■ Aim of the task:
Go through the data and report each line that holds the string "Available".

(Input material begins)

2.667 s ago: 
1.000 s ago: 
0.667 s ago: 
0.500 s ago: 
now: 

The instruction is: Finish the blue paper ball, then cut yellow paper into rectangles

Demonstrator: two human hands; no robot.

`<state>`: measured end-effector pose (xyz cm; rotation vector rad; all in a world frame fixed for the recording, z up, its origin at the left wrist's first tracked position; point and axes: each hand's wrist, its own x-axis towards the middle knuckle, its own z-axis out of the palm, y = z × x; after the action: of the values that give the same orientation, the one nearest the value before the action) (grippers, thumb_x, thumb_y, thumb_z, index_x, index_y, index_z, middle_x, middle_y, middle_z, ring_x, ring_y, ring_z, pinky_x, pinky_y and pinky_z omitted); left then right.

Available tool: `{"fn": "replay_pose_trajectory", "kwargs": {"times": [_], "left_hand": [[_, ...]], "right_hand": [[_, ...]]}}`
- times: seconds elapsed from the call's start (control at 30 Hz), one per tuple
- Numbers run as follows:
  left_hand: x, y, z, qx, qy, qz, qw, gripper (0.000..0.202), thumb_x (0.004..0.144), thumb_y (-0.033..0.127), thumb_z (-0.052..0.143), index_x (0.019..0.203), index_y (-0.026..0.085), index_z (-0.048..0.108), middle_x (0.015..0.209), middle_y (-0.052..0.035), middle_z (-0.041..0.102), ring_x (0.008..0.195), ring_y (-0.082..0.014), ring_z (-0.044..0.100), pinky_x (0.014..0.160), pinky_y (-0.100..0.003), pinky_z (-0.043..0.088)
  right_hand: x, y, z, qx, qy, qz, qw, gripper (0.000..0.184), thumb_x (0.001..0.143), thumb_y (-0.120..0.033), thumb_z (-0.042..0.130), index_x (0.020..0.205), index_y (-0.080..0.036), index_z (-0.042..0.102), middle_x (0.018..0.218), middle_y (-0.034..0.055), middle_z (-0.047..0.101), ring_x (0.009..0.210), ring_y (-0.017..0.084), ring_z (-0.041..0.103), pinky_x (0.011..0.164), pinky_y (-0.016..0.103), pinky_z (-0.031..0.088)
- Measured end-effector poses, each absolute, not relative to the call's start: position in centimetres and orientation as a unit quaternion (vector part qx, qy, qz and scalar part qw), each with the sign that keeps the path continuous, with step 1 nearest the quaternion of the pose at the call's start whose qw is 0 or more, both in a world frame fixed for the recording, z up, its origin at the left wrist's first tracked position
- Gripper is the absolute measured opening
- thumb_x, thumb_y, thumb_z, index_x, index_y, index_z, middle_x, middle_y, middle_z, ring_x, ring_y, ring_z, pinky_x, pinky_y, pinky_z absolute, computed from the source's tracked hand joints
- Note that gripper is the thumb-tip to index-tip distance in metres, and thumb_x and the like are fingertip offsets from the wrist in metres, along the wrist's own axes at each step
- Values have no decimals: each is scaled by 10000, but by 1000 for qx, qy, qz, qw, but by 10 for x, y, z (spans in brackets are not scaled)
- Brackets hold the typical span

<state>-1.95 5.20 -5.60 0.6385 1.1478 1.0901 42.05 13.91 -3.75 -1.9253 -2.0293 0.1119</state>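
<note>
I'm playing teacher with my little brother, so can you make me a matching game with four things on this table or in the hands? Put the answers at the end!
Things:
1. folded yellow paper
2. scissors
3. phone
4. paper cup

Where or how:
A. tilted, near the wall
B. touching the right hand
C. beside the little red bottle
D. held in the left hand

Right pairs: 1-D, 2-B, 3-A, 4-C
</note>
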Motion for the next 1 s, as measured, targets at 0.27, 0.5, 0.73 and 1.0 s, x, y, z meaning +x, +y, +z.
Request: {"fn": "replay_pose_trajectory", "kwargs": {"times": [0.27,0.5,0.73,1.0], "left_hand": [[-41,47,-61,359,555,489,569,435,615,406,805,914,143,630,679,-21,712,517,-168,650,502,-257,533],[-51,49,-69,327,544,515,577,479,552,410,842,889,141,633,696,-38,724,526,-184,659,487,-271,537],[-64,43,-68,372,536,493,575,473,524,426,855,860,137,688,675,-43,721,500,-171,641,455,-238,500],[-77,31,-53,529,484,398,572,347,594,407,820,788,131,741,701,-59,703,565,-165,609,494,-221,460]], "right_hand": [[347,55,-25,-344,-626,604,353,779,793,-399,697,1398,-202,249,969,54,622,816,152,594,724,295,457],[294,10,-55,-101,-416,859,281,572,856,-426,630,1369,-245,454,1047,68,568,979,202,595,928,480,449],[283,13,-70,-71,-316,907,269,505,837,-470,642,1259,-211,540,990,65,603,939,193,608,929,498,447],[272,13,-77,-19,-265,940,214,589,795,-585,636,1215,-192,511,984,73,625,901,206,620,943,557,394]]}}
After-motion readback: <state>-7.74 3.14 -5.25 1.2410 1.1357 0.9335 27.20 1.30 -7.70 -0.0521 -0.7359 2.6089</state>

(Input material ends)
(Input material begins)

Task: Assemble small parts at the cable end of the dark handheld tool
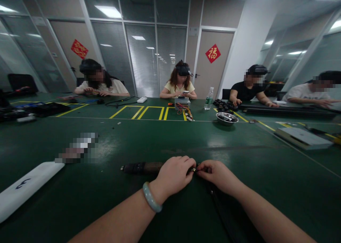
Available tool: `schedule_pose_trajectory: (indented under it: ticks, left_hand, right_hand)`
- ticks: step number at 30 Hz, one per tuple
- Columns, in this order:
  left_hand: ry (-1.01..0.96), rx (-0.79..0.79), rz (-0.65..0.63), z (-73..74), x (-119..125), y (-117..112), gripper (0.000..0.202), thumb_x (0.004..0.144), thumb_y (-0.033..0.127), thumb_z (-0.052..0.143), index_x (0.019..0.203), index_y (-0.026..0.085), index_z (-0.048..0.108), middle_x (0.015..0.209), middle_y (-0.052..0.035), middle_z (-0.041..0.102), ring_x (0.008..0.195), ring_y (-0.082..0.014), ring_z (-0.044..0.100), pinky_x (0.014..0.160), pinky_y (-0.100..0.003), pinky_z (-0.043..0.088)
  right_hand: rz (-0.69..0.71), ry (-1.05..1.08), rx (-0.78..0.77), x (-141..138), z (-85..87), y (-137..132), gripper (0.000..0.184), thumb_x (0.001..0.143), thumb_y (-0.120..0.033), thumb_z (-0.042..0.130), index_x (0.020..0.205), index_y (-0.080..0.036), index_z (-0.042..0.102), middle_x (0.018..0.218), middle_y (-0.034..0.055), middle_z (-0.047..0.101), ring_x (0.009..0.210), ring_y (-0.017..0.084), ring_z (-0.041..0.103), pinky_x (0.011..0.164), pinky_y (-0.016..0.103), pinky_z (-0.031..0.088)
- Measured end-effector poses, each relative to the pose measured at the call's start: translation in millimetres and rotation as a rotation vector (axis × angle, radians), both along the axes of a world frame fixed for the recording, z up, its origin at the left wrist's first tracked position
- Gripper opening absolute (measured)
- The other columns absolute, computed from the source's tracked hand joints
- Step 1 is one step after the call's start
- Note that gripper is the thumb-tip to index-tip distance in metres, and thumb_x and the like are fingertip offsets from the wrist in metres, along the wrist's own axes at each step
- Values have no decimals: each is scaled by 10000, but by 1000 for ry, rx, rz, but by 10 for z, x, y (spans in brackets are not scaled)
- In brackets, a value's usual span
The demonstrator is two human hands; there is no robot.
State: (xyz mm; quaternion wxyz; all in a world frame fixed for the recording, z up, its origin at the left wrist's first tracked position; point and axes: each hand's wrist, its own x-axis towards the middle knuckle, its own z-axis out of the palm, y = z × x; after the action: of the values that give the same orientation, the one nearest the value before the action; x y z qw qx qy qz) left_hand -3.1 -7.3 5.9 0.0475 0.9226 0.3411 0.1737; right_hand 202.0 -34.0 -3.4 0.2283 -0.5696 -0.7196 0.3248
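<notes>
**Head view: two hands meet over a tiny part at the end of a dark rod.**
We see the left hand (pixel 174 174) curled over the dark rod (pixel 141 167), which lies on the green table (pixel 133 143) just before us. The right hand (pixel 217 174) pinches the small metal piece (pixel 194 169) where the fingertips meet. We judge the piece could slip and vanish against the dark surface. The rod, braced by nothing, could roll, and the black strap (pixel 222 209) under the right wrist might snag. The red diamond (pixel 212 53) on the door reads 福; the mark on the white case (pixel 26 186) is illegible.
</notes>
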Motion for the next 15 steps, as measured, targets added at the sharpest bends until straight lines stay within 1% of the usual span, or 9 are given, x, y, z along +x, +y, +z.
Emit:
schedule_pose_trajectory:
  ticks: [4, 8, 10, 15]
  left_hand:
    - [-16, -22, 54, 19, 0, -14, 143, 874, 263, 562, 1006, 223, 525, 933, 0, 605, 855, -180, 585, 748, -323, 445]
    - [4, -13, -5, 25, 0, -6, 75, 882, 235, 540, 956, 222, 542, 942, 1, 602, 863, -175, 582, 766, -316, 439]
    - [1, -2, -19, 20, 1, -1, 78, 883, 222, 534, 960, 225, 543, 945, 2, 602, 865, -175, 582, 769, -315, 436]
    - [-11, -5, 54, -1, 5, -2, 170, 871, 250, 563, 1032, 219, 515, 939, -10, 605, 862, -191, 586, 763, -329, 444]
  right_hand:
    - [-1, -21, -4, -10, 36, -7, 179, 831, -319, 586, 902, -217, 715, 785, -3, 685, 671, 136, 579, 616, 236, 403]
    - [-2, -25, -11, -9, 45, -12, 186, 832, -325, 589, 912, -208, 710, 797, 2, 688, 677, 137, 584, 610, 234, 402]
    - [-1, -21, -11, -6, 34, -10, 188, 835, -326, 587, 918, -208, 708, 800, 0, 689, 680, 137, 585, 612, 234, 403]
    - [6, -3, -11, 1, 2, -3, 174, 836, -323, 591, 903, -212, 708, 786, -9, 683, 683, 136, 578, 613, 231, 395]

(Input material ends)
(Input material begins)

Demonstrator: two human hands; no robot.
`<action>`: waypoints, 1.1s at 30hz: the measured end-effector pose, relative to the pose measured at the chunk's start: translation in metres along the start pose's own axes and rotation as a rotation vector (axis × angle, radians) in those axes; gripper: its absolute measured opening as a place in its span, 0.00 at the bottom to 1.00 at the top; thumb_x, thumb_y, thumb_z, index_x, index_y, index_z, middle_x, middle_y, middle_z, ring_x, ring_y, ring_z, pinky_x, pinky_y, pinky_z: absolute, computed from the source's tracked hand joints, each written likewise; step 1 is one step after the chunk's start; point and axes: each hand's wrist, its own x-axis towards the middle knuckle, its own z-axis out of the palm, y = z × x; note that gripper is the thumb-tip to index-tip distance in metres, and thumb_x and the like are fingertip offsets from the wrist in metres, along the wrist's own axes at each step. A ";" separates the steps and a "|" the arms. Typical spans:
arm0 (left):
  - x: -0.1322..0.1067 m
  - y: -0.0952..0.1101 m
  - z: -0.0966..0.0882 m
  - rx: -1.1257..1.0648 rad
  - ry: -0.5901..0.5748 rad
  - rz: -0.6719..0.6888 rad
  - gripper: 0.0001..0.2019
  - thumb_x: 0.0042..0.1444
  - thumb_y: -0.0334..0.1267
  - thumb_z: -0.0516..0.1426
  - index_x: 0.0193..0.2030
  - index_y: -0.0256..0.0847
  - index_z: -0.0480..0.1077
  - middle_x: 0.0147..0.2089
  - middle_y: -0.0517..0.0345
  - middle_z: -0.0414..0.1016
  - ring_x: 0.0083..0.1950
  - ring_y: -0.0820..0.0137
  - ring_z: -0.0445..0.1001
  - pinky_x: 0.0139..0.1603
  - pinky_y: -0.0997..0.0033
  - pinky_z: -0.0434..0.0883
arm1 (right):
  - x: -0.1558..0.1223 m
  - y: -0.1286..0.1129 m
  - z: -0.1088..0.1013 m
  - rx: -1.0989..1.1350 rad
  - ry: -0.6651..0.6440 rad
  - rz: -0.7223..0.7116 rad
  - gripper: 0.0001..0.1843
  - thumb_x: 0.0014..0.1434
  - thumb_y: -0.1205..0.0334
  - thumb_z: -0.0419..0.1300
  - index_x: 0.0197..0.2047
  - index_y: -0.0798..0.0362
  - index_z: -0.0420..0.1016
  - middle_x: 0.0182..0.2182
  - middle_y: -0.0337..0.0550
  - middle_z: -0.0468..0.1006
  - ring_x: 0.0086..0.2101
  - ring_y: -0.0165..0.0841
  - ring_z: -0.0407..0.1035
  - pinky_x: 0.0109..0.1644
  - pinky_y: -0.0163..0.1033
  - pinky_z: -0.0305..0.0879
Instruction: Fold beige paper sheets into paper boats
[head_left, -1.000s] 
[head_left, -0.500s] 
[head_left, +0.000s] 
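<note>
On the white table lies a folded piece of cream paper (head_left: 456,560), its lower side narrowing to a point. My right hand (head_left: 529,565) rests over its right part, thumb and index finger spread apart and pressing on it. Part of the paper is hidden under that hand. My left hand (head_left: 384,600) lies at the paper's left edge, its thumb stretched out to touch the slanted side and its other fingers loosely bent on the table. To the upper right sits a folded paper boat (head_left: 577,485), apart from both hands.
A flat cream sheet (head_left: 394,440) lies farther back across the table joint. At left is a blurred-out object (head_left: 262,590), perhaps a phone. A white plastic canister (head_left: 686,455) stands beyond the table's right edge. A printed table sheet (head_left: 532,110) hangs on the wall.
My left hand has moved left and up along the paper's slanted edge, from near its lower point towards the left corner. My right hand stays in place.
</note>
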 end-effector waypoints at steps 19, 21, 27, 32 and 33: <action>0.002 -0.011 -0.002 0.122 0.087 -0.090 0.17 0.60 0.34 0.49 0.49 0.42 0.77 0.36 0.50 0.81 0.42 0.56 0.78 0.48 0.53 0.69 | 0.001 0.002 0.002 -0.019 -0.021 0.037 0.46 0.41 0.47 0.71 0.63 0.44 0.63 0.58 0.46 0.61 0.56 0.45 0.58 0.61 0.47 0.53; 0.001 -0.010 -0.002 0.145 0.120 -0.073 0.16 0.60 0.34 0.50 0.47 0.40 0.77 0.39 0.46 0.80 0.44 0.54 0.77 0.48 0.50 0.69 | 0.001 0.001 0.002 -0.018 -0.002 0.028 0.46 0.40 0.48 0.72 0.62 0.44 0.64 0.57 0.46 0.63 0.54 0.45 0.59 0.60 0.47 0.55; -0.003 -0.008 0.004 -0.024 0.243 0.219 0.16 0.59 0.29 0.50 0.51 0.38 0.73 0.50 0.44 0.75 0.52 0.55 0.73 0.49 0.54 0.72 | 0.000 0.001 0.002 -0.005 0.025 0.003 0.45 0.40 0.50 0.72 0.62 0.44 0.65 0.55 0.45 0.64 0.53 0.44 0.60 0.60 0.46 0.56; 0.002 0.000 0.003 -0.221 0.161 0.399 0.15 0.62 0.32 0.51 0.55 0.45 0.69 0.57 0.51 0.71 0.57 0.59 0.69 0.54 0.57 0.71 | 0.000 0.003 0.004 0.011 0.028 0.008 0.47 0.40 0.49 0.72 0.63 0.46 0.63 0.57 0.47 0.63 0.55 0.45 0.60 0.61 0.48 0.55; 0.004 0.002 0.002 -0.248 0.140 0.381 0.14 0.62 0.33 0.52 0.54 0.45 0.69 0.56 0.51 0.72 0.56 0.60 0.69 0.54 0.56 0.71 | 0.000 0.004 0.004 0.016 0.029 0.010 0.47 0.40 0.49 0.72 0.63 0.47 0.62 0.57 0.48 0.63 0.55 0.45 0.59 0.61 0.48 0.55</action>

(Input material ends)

■ Response to the exercise:
Available tool: `{"fn": "replay_pose_trajectory", "kwargs": {"times": [_], "left_hand": [[_, ...]], "right_hand": [[_, ...]]}}`
Available tool: `schedule_pose_trajectory: (indented under it: ticks, left_hand, right_hand)`

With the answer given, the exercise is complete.